Daniel Russel 2013-01-23, 05:50
Thiruvalluvan MG 2013-01-23, 12:56
Daniel Russel 2013-01-23, 17:03
Thiruvalluvan MG 2013-01-24, 16:46
Daniel Russel 2013-01-28, 19:31
-Re: Seeks with DataFileReader in C++
Thiruvalluvan MG 2013-01-30, 13:38
I think your approach will work. Currently the for the DataFileReader to work, the input just needs to stream. sizeBytes() will add an additional constraint that we are able to compute the size, a-priori. I think that is okay.
Please go ahead.
PS. Instead of discussing this over e-mail, it is better to do it in a JIRA ticket. People will have ready access to the discussion in the future. Please open a ticket as soon as you can. Thank you.
From: Daniel Russel <[EMAIL PROTECTED]>
To: [EMAIL PROTECTED]; Thiruvalluvan MG <[EMAIL PROTECTED]>
Sent: Tuesday, 29 January 2013 1:01 AM
Subject: Re: Seeks with DataFileReader in C++
On Jan 24, 2013, at 8:46 AM, Thiruvalluvan MG <[EMAIL PROTECTED]> wrote:
> I think it is a good use case. One way to achieve what you want is to:
> 1. Expose the existing members objectCount_ and byteCount_ of DataFileReaderBase as size_t objectsRemainingInBlock() and size_t bytesRemainingInBlock() in DataFileReader class.
> 2. Add a new method in DataFileReader class void skip(size_t n), which skips n objects.
> 3. If you prefer you can add skipBlock() which is a shorthand for skip(objectsRemainingInBlock()).
> Does it work for you?
Quite possibly. My main concern with the above API, is that it (from what I understand) still forces the Reader to go through and inspect each block sequentially. I had been thinking of an API more like
- void seekBytes(size_t offset); // seek to the start of the first block that does not start before offset by seeking there and then scanning for a sync mark
- size_t offsetBytes() const; // get the current offset in the file
- size_t sizeBytes() const; // get the size of the file
That would provide (I think)
- constant time access to objects deep in the file
- allow the construction of indexes for the data file by, for example, seeking at each i/1000 of the file, saving the resulting offset (and extracted identifier from the object)

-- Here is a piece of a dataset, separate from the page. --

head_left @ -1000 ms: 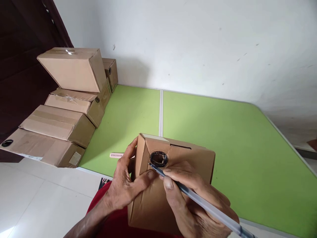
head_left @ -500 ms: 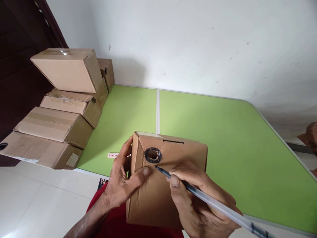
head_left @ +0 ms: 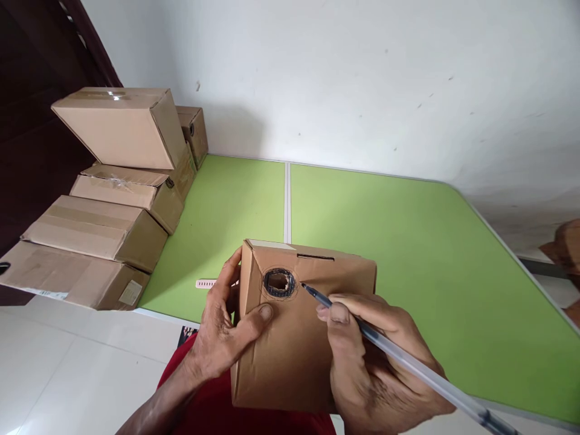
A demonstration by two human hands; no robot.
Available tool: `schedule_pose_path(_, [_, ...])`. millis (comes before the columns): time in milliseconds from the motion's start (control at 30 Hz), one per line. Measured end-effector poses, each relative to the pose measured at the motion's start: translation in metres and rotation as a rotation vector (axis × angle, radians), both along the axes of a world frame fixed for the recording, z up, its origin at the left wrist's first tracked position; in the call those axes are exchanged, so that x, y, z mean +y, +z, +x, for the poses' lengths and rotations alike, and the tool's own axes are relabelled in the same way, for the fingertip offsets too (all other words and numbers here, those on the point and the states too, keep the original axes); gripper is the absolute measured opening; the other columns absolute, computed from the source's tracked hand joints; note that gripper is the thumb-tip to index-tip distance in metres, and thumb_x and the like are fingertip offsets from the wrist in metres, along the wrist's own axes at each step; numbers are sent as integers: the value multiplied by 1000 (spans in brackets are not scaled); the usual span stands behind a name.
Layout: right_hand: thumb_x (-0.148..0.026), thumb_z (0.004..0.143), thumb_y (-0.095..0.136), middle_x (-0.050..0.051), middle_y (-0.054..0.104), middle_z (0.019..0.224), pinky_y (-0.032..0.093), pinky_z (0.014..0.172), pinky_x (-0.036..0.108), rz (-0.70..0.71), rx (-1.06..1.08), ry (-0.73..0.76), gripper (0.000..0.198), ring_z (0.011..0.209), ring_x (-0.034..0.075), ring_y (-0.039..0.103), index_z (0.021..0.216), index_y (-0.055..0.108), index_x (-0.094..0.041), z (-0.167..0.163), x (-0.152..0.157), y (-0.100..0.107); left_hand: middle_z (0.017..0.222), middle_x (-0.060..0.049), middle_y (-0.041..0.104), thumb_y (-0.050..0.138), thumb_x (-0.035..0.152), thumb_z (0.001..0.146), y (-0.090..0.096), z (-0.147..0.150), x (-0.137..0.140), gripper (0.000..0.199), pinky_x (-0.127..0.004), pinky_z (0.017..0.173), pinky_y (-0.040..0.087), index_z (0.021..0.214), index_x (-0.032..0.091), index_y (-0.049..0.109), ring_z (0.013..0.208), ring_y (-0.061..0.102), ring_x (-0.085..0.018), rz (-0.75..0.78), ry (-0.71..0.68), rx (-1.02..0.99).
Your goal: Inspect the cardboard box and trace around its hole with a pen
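Fingers of right hand (head_left: 385,356) pinched on ballpoint pen (head_left: 408,365), tip just right of the ink-ringed round hole (head_left: 279,283) in tilted cardboard box (head_left: 294,338), seemingly on the cardboard. Pen's long axis from lower right up-left toward hole; hole left of tip, right hand nearer. Left hand (head_left: 222,332) clamped on box's left edge, thumb just under hole, near edge of green table (head_left: 408,241).

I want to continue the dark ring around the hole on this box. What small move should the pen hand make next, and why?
Probably bring the pen tip slightly left onto the ring's right edge. The tip sits just right of the hole, apart from the dark ring, while the left hand grips the cardboard box and the right hand holds the pen.
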State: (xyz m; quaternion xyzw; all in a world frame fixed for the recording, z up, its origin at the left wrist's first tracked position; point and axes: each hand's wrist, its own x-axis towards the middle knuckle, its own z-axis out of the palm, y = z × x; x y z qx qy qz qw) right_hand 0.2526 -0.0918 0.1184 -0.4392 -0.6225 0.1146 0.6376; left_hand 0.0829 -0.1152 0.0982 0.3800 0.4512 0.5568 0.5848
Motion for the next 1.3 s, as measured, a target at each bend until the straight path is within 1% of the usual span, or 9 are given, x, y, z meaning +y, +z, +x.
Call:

The cost would be that you have lower precision (finding the nth record requires that you be able to identify it and, possibly, do a search) and be able to identify objects based solely on the context (as determining its index in the file would still require a linear scan). Also requires that Avro be able to find a sync mark starting from an arbitrary point in the file, but, based on my understanding, that is a valid assumption (please correct me if I'm wrong).